• PROBLEM DETAILS: Every entry in the listing below has to be given again exactly.

• MATERIAL PROVIDED:
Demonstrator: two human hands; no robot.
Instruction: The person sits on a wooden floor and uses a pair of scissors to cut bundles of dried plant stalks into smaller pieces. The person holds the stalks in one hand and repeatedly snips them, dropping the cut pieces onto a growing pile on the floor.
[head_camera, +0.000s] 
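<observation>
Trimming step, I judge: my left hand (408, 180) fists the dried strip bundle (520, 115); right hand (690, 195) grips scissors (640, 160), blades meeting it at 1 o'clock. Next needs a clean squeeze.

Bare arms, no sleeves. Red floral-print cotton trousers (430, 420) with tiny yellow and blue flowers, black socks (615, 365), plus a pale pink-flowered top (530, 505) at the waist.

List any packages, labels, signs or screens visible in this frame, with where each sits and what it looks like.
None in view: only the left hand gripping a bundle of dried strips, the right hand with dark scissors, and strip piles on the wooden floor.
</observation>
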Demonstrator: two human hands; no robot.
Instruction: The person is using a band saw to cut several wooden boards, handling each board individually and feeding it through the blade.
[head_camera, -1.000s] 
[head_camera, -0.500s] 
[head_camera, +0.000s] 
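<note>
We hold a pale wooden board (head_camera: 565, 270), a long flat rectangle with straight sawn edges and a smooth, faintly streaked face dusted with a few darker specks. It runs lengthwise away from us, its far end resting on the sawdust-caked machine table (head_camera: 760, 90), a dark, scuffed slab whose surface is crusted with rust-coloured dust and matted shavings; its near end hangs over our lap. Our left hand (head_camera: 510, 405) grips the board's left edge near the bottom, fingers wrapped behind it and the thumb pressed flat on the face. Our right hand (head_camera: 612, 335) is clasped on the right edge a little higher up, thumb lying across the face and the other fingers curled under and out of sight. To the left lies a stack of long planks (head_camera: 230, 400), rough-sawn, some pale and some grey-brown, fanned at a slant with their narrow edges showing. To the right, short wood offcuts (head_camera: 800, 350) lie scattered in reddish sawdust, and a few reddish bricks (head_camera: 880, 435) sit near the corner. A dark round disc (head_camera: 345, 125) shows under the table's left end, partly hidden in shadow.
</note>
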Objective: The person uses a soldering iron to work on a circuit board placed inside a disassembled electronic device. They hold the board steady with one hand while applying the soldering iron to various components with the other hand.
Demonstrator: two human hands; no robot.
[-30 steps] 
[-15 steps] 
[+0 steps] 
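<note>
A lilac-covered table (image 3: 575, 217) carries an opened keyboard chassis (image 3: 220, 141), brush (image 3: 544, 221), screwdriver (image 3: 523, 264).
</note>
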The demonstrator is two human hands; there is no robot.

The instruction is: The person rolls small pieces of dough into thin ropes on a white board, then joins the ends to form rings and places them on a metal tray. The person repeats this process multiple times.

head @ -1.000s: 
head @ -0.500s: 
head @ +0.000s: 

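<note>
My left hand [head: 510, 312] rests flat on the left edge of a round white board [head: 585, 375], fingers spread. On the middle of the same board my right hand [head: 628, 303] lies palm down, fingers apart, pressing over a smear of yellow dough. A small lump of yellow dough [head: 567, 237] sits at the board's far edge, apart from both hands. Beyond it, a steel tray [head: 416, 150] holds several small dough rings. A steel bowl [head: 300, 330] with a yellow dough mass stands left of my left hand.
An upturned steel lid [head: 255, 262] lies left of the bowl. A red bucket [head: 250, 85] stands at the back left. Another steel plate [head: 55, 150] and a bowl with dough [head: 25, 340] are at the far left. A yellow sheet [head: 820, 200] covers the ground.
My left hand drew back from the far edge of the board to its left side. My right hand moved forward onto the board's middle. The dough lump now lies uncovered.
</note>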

• YOUR RESPONSE:
Demonstrator: two human hands; no robot.
Instruction: The person sits on a wooden floor and uses a pair of scissors to cut bundles of dried plant stalks into smaller pieces. The person holds the stalks in one hand and repeatedly snips them, dropping the cut pieces onto a growing pile on the floor.
[head_camera, +0.000s] 
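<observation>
Trimming step, I judge: my left hand (408, 180) fists the dried strip bundle (520, 115); right hand (690, 195) grips scissors (640, 160), blades meeting it at 1 o'clock. Next needs a clean squeeze.

Bare arms, no sleeves. Red floral-print cotton trousers (430, 420) with tiny yellow and blue flowers, black socks (615, 365), plus a pale pink-flowered top (530, 505) at the waist.

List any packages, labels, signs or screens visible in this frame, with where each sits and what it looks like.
None in view: only the left hand gripping a bundle of dried strips, the right hand with dark scissors, and strip piles on the wooden floor.
</observation>
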Demonstrator: two human hands; no robot.
Instruction: The person is using a band saw to cut several wooden boards, handling each board individually and feeding it through the blade.
[head_camera, -1.000s] 
[head_camera, -0.500s] 
[head_camera, +0.000s] 
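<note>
We hold a pale wooden board (head_camera: 565, 270), a long flat rectangle with straight sawn edges and a smooth, faintly streaked face dusted with a few darker specks. It runs lengthwise away from us, its far end resting on the sawdust-caked machine table (head_camera: 760, 90), a dark, scuffed slab whose surface is crusted with rust-coloured dust and matted shavings; its near end hangs over our lap. Our left hand (head_camera: 510, 405) grips the board's left edge near the bottom, fingers wrapped behind it and the thumb pressed flat on the face. Our right hand (head_camera: 612, 335) is clasped on the right edge a little higher up, thumb lying across the face and the other fingers curled under and out of sight. To the left lies a stack of long planks (head_camera: 230, 400), rough-sawn, some pale and some grey-brown, fanned at a slant with their narrow edges showing. To the right, short wood offcuts (head_camera: 800, 350) lie scattered in reddish sawdust, and a few reddish bricks (head_camera: 880, 435) sit near the corner. A dark round disc (head_camera: 345, 125) shows under the table's left end, partly hidden in shadow.
</note>
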Objective: The person uses a soldering iron to work on a circuit board placed inside a disassembled electronic device. They hold the board steady with one hand while applying the soldering iron to various components with the other hand.
Demonstrator: two human hands; no robot.
[-30 steps] 
[-15 steps] 
[+0 steps] 
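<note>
A lilac-covered table (image 3: 575, 217) carries an opened keyboard chassis (image 3: 220, 141), brush (image 3: 544, 221), screwdriver (image 3: 523, 264).
</note>
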The demonstrator is two human hands; there is no robot.

The instruction is: The person rolls small pieces of dough into thin ropes on a white board, then joins the ends to form rings and places them on a metal tray. The person repeats this process multiple times.

head @ -1.000s: 
head @ -0.500s: 
head @ +0.000s: 

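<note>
My left hand [head: 510, 312] rests flat on the left edge of a round white board [head: 585, 375], fingers spread. On the middle of the same board my right hand [head: 628, 303] lies palm down, fingers apart, pressing over a smear of yellow dough. A small lump of yellow dough [head: 567, 237] sits at the board's far edge, apart from both hands. Beyond it, a steel tray [head: 416, 150] holds several small dough rings. A steel bowl [head: 300, 330] with a yellow dough mass stands left of my left hand.
An upturned steel lid [head: 255, 262] lies left of the bowl. A red bucket [head: 250, 85] stands at the back left. Another steel plate [head: 55, 150] and a bowl with dough [head: 25, 340] are at the far left. A yellow sheet [head: 820, 200] covers the ground.
My left hand drew back from the far edge of the board to its left side. My right hand moved forward onto the board's middle. The dough lump now lies uncovered.
</note>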

Nothing more remains to be added to this answer.